On November 30, 2016 7:47:21 PM PST, Eli Zaretskii <address@hidden> wrote:
>> From: Daniel Colascione <address@hidden>
>> Cc: Paul Eggert <address@hidden>,  address@hidden, 
>address@hidden
>> Date: Wed, 30 Nov 2016 13:50:33 -0800
>> 
>> > Until you're code is tested on more platforms, it needs to live
>someplace
>> > other than master. That's what branches are for.
>> 
>> I'll test it on the systems I can before I commit.  We can enable
>> compilation once on individual systems once we do more thorough
>testing.
>> A branch is definitely not the right approach here, because you
>haven't
>> established any firm acceptance criteria, and what criteria you have
>> mentioned (write some documentation, test on more configurations) are
>> things I can do before the patch lands at all.
>
>Having new features on a branch is our standard development practice.

No it isn't.

>It allows the interested people to try the feature in situations no
>single person can possibly create, even if that person has access to
>several platforms, because usage patterns differ a lot.

No, that's what configuration options do. Branches are seldom touched, because 
there are much bigger barriers to trying them.


>We can establish pass criteria, if you like, but the only criteria
>until now were "if enough time passed and no one complained, it's
>ready".

You have wanted to kill this feature at any cost, contrary to the wishes of 
every other Emacs contributor. What kind of fair pass criteria can I expect?

>In this case, we will probably also consider alternative approaches if
>they become mature.

Got it.

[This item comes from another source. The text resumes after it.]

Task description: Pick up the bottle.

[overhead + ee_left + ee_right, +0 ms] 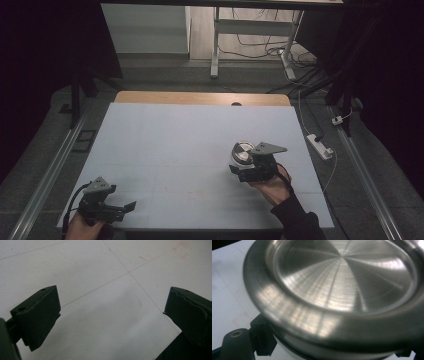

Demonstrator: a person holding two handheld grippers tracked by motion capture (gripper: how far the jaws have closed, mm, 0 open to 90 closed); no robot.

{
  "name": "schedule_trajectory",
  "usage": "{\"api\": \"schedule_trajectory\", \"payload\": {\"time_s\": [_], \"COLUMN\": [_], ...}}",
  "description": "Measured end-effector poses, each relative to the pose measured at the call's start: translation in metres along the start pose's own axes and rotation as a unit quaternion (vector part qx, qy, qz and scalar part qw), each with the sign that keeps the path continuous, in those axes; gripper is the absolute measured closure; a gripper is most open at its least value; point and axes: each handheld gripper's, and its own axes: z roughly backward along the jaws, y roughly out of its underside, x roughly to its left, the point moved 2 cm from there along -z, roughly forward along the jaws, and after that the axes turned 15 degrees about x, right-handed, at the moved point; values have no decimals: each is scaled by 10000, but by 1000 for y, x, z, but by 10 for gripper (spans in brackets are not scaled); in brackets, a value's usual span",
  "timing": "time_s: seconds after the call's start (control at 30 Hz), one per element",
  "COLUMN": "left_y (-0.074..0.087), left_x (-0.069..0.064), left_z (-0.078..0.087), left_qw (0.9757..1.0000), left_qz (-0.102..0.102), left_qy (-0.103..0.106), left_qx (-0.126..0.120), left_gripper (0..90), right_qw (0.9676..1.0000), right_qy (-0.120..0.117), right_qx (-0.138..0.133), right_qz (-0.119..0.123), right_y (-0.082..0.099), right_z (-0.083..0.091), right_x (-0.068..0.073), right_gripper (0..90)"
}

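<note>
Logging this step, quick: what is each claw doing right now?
Left claw: open, holding nothing.
Right claw: closed on the round metal container.

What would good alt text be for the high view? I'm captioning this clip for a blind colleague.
A person's right gripper is shut on a round metal lid above the right side of a white table. The left gripper rests open at the table's near left corner. Beyond the table, cables trail across a dark floor.
</note>
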Motion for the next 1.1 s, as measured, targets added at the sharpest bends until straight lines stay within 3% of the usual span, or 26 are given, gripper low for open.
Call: {"api": "schedule_trajectory", "payload": {"time_s": [0.73, 1.1], "left_y": [0, -1], "left_x": [0, -1], "left_z": [0, -1], "left_qw": [10000, 10000], "left_qz": [-19, -65], "left_qy": [13, -26], "left_qx": [31, 66], "left_gripper": [13, 13], "right_qw": [9978, 9961], "right_qy": [-393, -628], "right_qx": [48, 73], "right_qz": [530, 622], "right_y": [-24, -32], "right_z": [-26, -37], "right_x": [41, 57], "right_gripper": [148, 148]}}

So we won't consider merging the code until some lread improvement 
comes along somehow (which might take years) and we'll declare the lread 
improvement the winner no matter what the performance difference.

>> The Cairo code doesn't work at all and *that's* in mainline.
>> That's okay, because it's not enabled by default.
>
>The Cairo code works, it just has some redisplay bugs that no one was
>able to fix.  

So it doesn't work.

> It was disabled post-factum, when we have learned about
>those problems, unfortunately after its developer has departed.

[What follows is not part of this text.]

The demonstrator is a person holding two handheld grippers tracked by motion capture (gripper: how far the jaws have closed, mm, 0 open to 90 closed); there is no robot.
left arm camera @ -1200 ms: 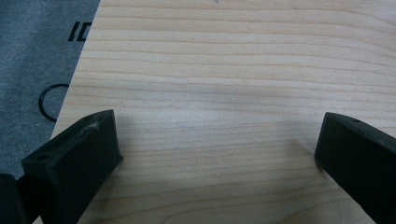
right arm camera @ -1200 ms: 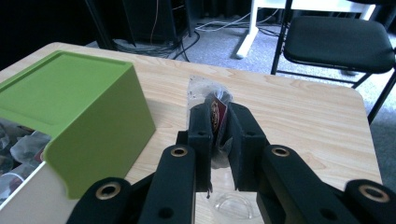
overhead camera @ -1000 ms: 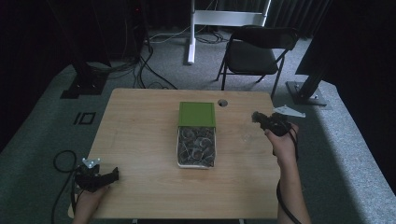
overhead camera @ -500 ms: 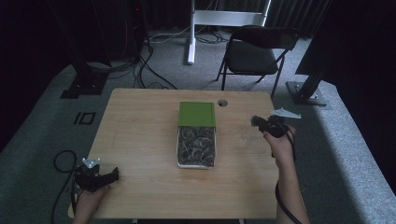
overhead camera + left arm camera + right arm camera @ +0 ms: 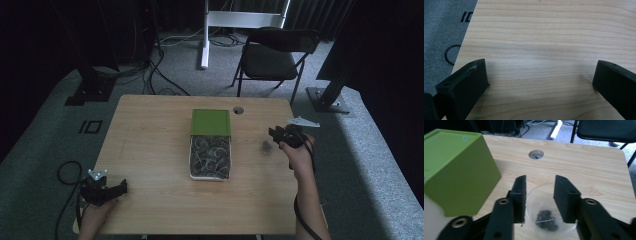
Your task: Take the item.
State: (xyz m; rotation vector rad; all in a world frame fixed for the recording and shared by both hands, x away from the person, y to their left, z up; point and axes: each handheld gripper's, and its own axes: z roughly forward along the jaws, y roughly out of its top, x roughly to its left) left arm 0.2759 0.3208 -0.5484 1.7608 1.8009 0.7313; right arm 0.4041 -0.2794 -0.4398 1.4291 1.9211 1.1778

It's obvious within five minutes of trying the feature that it doesn't work. 
That's okay, because it's opt-in.

>> Branches are for experimental features that can't coexist with
>> regular Emacs use and development.
>
>This is simply not true.

It is true if you look at the history of things for which we've actually used 
branches.

Putting this feature on a branch is tantamount to killing it. There is no 
legitimate reason to keep it out of mainline, because it is harmless unless 
enabled, and we can keep it disabled for the moment.